*** RECORDS Section Begins ***

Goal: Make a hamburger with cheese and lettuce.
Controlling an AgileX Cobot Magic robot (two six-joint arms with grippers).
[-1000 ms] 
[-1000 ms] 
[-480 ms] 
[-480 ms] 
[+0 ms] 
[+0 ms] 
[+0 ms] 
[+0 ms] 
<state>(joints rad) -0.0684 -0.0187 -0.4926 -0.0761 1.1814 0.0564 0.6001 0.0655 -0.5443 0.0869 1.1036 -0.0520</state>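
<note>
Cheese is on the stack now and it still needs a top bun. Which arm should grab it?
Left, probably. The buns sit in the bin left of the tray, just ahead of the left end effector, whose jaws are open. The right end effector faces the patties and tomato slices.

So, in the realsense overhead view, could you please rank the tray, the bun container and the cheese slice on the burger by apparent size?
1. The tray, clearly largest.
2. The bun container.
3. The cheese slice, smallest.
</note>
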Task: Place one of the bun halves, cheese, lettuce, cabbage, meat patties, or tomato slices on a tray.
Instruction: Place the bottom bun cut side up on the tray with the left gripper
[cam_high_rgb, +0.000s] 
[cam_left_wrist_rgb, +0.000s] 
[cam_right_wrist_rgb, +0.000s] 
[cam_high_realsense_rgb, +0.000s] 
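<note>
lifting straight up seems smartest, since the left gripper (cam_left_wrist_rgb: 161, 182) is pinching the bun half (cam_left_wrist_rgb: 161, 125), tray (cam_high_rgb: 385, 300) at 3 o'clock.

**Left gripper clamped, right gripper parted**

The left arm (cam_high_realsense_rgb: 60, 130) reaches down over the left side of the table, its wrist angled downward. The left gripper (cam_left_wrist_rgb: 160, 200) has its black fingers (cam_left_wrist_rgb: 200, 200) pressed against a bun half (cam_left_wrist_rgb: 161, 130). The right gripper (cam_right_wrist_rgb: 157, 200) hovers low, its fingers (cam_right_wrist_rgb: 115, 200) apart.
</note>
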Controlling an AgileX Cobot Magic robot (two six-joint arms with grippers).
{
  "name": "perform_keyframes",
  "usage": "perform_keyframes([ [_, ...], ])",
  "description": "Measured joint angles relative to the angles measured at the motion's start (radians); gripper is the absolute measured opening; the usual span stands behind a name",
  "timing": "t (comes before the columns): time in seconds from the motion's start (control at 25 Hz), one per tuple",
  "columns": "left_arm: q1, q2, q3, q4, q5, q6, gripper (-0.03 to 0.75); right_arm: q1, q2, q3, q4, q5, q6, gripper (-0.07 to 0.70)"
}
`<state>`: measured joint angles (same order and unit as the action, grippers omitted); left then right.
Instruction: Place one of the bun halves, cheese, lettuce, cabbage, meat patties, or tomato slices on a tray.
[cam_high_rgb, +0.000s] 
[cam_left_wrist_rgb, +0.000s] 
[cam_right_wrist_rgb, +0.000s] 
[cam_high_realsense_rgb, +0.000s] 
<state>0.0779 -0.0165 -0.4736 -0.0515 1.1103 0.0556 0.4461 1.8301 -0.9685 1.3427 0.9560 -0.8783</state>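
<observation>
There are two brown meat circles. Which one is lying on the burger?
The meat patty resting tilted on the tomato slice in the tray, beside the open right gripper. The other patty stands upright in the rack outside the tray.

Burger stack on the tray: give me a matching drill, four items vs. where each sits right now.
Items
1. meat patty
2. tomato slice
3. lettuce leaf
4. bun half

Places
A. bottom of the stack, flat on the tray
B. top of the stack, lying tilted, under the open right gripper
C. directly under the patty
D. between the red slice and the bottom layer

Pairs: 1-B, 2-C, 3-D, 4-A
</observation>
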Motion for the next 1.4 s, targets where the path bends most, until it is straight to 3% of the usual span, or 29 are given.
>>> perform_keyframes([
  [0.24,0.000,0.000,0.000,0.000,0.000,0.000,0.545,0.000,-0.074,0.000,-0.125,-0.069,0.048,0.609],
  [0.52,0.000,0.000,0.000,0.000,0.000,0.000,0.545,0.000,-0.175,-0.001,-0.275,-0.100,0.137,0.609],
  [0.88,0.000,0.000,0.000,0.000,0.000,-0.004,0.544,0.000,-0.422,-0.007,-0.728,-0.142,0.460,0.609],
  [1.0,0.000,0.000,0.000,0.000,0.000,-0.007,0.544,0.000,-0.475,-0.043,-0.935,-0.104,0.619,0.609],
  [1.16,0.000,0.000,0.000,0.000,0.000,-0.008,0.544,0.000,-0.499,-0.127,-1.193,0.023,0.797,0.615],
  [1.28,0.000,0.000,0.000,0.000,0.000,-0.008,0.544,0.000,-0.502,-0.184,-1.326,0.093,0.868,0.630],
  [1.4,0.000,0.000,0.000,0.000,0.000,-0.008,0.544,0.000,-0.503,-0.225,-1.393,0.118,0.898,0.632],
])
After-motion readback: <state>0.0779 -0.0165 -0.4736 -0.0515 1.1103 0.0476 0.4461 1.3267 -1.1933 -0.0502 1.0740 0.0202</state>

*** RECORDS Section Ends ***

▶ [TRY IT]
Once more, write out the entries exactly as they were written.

▶ [OUTPUT FOR THIS TASK]
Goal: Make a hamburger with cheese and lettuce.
Controlling an AgileX Cobot Magic robot (two six-joint arms with grippers).
[-1000 ms] 
[-1000 ms] 
[-480 ms] 
[-480 ms] 
[+0 ms] 
[+0 ms] 
[+0 ms] 
[+0 ms] 
<state>(joints rad) -0.0684 -0.0187 -0.4926 -0.0761 1.1814 0.0564 0.6001 0.0655 -0.5443 0.0869 1.1036 -0.0520</state>
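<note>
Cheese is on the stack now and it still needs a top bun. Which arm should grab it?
Left, probably. The buns sit in the bin left of the tray, just ahead of the left end effector, whose jaws are open. The right end effector faces the patties and tomato slices.

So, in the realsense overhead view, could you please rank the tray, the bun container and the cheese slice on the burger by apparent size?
1. The tray, clearly largest.
2. The bun container.
3. The cheese slice, smallest.
</note>
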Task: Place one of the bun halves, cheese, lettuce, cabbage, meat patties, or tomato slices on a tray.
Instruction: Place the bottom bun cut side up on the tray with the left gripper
[cam_high_rgb, +0.000s] 
[cam_left_wrist_rgb, +0.000s] 
[cam_right_wrist_rgb, +0.000s] 
[cam_high_realsense_rgb, +0.000s] 
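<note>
lifting straight up seems smartest, since the left gripper (cam_left_wrist_rgb: 161, 182) is pinching the bun half (cam_left_wrist_rgb: 161, 125), tray (cam_high_rgb: 385, 300) at 3 o'clock.

**Left gripper clamped, right gripper parted**

The left arm (cam_high_realsense_rgb: 60, 130) reaches down over the left side of the table, its wrist angled downward. The left gripper (cam_left_wrist_rgb: 160, 200) has its black fingers (cam_left_wrist_rgb: 200, 200) pressed against a bun half (cam_left_wrist_rgb: 161, 130). The right gripper (cam_right_wrist_rgb: 157, 200) hovers low, its fingers (cam_right_wrist_rgb: 115, 200) apart.
</note>
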Controlling an AgileX Cobot Magic robot (two six-joint arms with grippers).
{
  "name": "perform_keyframes",
  "usage": "perform_keyframes([ [_, ...], ])",
  "description": "Measured joint angles relative to the angles measured at the motion's start (radians); gripper is the absolute measured opening; the usual span stands behind a name",
  "timing": "t (comes before the columns): time in seconds from the motion's start (control at 25 Hz), one per tuple",
  "columns": "left_arm: q1, q2, q3, q4, q5, q6, gripper (-0.03 to 0.75); right_arm: q1, q2, q3, q4, q5, q6, gripper (-0.07 to 0.70)"
}
`<state>`: measured joint angles (same order and unit as the action, grippers omitted); left then right.
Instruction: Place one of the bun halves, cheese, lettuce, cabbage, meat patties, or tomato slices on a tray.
[cam_high_rgb, +0.000s] 
[cam_left_wrist_rgb, +0.000s] 
[cam_right_wrist_rgb, +0.000s] 
[cam_high_realsense_rgb, +0.000s] 
<state>0.0779 -0.0165 -0.4736 -0.0515 1.1103 0.0556 0.4461 1.8301 -0.9685 1.3427 0.9560 -0.8783</state>
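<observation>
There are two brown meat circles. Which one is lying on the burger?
The meat patty resting tilted on the tomato slice in the tray, beside the open right gripper. The other patty stands upright in the rack outside the tray.

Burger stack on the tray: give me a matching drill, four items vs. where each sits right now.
Items
1. meat patty
2. tomato slice
3. lettuce leaf
4. bun half

Places
A. bottom of the stack, flat on the tray
B. top of the stack, lying tilted, under the open right gripper
C. directly under the patty
D. between the red slice and the bottom layer

Pairs: 1-B, 2-C, 3-D, 4-A
</observation>
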Motion for the next 1.4 s, targets where the path bends most, until it is straight to 3% of the usual span, or 29 are given.
>>> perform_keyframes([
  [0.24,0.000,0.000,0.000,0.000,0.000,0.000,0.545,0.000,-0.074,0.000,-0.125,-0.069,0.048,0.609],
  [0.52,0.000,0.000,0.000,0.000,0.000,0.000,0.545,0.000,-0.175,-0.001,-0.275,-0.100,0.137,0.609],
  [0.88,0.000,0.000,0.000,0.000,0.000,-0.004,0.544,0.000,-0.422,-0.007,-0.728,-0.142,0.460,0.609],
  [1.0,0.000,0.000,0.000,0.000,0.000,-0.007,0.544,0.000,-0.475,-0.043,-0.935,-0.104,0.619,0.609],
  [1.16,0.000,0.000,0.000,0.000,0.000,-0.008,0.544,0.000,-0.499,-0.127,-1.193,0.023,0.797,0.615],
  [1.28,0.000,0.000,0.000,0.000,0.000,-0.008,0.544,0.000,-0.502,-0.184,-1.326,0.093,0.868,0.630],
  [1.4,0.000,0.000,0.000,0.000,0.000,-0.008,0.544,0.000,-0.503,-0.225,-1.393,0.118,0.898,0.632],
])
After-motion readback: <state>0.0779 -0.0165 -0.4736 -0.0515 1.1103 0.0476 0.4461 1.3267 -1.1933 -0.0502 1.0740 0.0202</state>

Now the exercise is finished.